Whitaker, for a number of years, was the principal of McDonough School No. 9. While in charge of the Department of Expression at St. Simeon's School, Whitaker, realizing the increasing demand for the harmonic development of physical, mental and moral faculties, began the instruction of a private class of fifteen pupils at Grunewald Hall. This was in October 1887, and was the primary effort from which the history of the New Orleans College of Oratory and Elocution had its beginning. This class expanded and greatly enlarged, and she added other courses and in January, 1894, the New Orleans College of Oratory was chartered by the Legislature and incorporated. The state charter was granted by the Senate and House of Representatives without a dissenting vote. It was the only school of oratory chartered south of Baltimore. Whitaker had studied oratory under Professor Caldwell and in every school of oratory east of California. The fundamental principle of her school was not to make orators or actors but to develop the talent inherent in the individual; the aim was individuality and originality. Branch schools were established for the benefit of pupils living remote from the college. This normal department by proficiency gained the recognition and approval of the City Board of Education, and credit for work by public school teachers was given there. Associated with Whitaker was her sister, Ida, who held the office of secretary and treasurer and was also on the staff of instructors.

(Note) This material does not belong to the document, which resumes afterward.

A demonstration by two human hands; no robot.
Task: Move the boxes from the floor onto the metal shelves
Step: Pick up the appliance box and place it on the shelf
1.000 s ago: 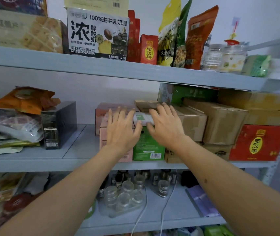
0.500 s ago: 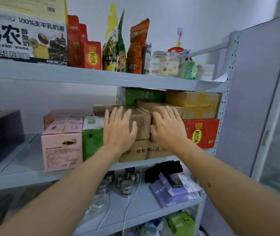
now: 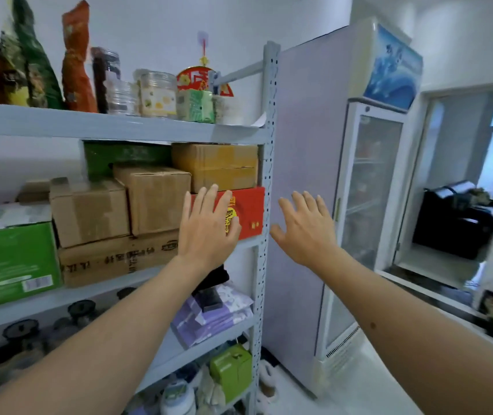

During the World Cotton Centennial of 1884, she wrote articles regarding the fair for Washington, D.C. newspapers. Whitaker was elected second vice president of the Louisiana State Teachers' Association in 1890. In 1894, she was elected president of the St. Simeon's Alumnae Association. In the summer of 1897, she took charge of the department of elocution at the Monteagle (Tennessee) assembly.

In 1907, she attended the National Educational Association meeting in Los Angeles, and then spent some months in the west.

==Later life and death==
In June 1910, Lily and Ida departed for London on a European sojourn. They spent a week in the English metropolis before departing for Hamburg. They traveled from there to Lübeck and then to Berlin in an automobile. From there, they fared to Munich and to Oberammergau. At Berlin, they attended the Wagner festival. From Oberammergau, the Whitaker sisters traveled through Switzerland and visited Milan, Florence, Venice, and Rome, where they had a private interview with the Pope, and then went up the Rhine to Cologne, thence to Paris. Crossing over the Strait of Dover, they again reached London. They studied paintings of the masters and famous statuary, and visited all the elocution schools they were able to visit and secured valuable data before returning home in October. In July 1913, Lily and Ida went to visit friends in Pasadena, California. Thereafter, Lily would attend the summer school at Stanford University.

The New Orleans College of Oratory and Elocution closed in 1927 due to Whitaker's failing eyesight.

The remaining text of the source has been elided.